2020 Georgia Code
Title 16 - Crimes and Offenses
Chapter 11 - Offenses Against Public Order and Safety
Article 2 - Offenses Against Public Order
§ 16-11-41. Public Drunkenness

Universal Citation: GA Code § 16-11-41 (2020)
  1. A person who shall be and appear in an intoxicated condition in any public place or within the curtilage of any private residence not his own other than by invitation of the owner or lawful occupant, which condition is made manifest by boisterousness, by indecent condition or act, or by vulgar, profane, loud, or unbecoming language, is guilty of a misdemeanor.
  2. This Code section shall not be construed to affect the powers delegated to counties or to municipal corporations to pass laws to punish drunkenness or disorderly conduct within their respective limits.

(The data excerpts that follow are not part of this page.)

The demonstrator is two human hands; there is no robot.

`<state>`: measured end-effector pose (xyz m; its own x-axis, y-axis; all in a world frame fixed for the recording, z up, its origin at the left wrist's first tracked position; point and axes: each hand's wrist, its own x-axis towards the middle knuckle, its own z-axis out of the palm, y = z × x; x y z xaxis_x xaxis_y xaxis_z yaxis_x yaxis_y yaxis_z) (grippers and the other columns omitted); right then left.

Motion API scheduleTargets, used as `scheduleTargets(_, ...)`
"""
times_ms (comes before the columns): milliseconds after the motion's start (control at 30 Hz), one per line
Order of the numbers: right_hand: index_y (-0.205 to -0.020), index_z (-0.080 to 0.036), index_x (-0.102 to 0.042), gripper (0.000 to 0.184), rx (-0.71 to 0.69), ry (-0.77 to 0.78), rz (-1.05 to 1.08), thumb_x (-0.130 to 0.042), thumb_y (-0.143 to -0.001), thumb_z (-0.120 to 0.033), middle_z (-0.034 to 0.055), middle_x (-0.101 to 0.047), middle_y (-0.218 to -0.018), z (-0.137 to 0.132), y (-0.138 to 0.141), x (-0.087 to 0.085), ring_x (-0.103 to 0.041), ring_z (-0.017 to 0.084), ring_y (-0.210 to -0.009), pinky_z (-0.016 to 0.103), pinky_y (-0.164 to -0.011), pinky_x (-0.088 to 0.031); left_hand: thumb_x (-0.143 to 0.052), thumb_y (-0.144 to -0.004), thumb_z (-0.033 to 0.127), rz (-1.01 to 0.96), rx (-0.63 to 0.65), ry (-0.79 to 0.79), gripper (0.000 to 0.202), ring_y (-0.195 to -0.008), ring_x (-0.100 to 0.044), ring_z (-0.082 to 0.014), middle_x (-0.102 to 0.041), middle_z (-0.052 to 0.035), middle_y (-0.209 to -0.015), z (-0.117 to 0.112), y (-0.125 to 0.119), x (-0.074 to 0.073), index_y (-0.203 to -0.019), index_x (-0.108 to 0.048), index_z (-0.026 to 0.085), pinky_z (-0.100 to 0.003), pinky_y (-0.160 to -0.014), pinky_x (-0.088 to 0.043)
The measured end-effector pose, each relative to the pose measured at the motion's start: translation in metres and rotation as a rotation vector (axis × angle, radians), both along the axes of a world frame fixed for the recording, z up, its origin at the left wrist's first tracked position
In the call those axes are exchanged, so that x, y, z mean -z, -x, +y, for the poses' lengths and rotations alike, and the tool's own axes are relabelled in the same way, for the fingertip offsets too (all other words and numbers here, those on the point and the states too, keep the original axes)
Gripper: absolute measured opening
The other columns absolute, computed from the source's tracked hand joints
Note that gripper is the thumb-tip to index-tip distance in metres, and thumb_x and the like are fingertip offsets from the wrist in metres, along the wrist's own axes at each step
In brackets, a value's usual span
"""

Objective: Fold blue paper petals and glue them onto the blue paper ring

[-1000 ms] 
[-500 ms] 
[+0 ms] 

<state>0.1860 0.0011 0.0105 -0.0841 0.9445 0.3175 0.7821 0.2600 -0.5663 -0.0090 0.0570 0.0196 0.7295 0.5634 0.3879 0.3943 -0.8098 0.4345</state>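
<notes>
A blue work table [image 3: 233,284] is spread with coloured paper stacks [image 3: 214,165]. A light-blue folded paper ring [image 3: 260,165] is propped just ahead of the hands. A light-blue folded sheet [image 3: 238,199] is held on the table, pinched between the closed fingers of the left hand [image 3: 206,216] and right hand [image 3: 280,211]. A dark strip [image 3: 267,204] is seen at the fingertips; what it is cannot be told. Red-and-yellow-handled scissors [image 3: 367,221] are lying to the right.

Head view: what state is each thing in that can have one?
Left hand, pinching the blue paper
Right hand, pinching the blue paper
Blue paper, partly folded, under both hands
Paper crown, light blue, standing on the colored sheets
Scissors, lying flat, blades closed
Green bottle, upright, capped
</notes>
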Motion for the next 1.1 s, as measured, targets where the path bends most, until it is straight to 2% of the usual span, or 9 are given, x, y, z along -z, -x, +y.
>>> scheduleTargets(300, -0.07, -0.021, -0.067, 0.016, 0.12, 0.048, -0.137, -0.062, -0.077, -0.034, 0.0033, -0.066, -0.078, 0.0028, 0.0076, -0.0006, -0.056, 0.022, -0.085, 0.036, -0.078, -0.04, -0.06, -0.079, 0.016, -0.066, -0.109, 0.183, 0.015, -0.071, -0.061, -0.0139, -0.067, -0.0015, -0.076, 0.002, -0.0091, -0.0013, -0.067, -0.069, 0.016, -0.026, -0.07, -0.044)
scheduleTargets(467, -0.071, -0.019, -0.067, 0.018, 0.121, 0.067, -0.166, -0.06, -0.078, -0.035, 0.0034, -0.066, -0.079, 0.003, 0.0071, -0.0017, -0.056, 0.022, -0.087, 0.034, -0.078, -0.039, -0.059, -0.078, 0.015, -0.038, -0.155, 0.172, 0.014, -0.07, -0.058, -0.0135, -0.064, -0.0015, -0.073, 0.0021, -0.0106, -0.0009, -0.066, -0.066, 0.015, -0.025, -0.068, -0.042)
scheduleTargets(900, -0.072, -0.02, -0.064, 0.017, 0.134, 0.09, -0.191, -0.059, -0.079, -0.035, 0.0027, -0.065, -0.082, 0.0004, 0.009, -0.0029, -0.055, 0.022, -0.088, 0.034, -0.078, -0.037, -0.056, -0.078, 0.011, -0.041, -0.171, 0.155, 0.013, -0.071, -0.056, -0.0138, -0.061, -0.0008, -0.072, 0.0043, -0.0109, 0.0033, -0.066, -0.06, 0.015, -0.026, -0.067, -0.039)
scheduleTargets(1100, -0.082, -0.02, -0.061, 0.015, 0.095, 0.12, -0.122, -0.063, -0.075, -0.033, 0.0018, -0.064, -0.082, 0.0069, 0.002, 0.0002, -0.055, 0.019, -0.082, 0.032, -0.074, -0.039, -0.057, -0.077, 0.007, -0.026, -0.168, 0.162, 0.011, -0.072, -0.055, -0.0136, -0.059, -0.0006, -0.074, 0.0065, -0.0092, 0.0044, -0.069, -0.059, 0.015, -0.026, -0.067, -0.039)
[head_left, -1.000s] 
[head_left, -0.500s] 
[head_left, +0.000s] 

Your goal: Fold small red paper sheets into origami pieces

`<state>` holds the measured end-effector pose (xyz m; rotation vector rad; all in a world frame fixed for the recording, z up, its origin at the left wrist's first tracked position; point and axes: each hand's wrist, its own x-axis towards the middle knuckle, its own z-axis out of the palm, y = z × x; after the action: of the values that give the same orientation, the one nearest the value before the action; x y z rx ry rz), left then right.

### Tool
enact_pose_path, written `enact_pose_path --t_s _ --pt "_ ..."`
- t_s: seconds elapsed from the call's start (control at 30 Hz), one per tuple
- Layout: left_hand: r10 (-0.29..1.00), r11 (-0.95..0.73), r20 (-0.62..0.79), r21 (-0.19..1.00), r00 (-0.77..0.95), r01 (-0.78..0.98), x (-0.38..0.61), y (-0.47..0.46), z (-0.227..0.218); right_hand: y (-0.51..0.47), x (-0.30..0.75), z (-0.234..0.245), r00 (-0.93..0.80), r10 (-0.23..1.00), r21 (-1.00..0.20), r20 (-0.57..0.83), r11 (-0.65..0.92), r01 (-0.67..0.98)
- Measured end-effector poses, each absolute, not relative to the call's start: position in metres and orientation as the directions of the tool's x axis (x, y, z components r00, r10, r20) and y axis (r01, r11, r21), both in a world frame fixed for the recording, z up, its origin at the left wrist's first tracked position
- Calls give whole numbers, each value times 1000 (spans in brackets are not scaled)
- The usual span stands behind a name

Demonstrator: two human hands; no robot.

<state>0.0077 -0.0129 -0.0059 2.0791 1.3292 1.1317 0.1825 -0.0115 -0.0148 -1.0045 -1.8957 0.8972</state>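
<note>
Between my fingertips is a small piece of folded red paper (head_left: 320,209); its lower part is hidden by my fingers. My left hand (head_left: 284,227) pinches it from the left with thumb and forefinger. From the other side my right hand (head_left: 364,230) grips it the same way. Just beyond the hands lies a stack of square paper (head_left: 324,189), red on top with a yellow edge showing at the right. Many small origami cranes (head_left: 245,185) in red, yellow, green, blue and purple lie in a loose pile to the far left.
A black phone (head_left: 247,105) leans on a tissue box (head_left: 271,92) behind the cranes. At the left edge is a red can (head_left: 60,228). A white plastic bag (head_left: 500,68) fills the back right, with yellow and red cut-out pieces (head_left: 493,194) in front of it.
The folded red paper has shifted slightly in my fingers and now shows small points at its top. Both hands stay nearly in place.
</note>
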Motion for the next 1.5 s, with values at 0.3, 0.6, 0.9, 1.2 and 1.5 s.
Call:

(Code 1933, § 26-2607, enacted by Ga. L. 1968, p. 1249, § 1.)

Cross references.

- Intoxication as relieving person from criminal responsibility for actions, § 16-3-4.

Driving under influence of alcohol, § 40-6-391.

JUDICIAL DECISIONS

Editor's notes.

- In light of the similarity of the statutory provisions, decisions under former Penal Code 1910, § 442 are included in the annotations for this Code section.

Constitutionality.

- O.C.G.A. § 16-11-41 is not vague and overbroad either on its face or as applied. Welch v. State, 251 Ga. 197, 304 S.E.2d 391 (1983).

Purpose of former Penal Code 1910, § 442 was to protect public streets, highways, and private residences not so much from presence of drunkards as from conduct of drunkards as described in that section; in other words, a person while intoxicated can be on the public streets or highways, or within the curtilage of private residences, without violating the law, provided the person does not then and there make manifest the person's drunken condition by some disorderly conduct as set out in the section. Ramey v. State, 40 Ga. App. 658, 151 S.E. 55 (1929) (decided under former Penal Code 1910, § 442).

Former Code 1933, § 26-2607 (see now O.C.G.A. § 16-11-41) was designed as protection against a drunkard's conduct and not the drunkard's mere presence. Scarborough v. State, 231 Ga. 7, 200 S.E.2d 115 (1973).

Probable cause to arrest.

- Police officer had probable cause to arrest the defendant for public drunkenness after the officer testified that the defendant was intoxicated, was visible from the public street, was acting loudly and boisterously, and was so loud that people leaving a nearby church could have heard defendant. United States v. Floyd, 281 F.3d 1346 (11th Cir. 2002).

Public place.

- "Public place" element of the statute is broadly interpreted to include any place where the defendant's conduct may reasonably be viewed by people other than members of the defendant's family or household; thus, a defendant who is on private property by invitation of the property owner can be found to be in a public place. United States v. Floyd, 281 F.3d 1346 (11th Cir. 2002).

Outward manifestation must be shown.

- Supreme Court has construed O.C.G.A. § 16-11-41 to require that the accused not only be or appear intoxicated, but that the accused manifest this condition by boisterous, vulgar, loud, profane, or unbecoming language. The Court of Appeals has further held that unless one of these outward manifestations or acts is present, no violation of the law has occurred. Welch v. State, 251 Ga. 197, 304 S.E.2d 391 (1983).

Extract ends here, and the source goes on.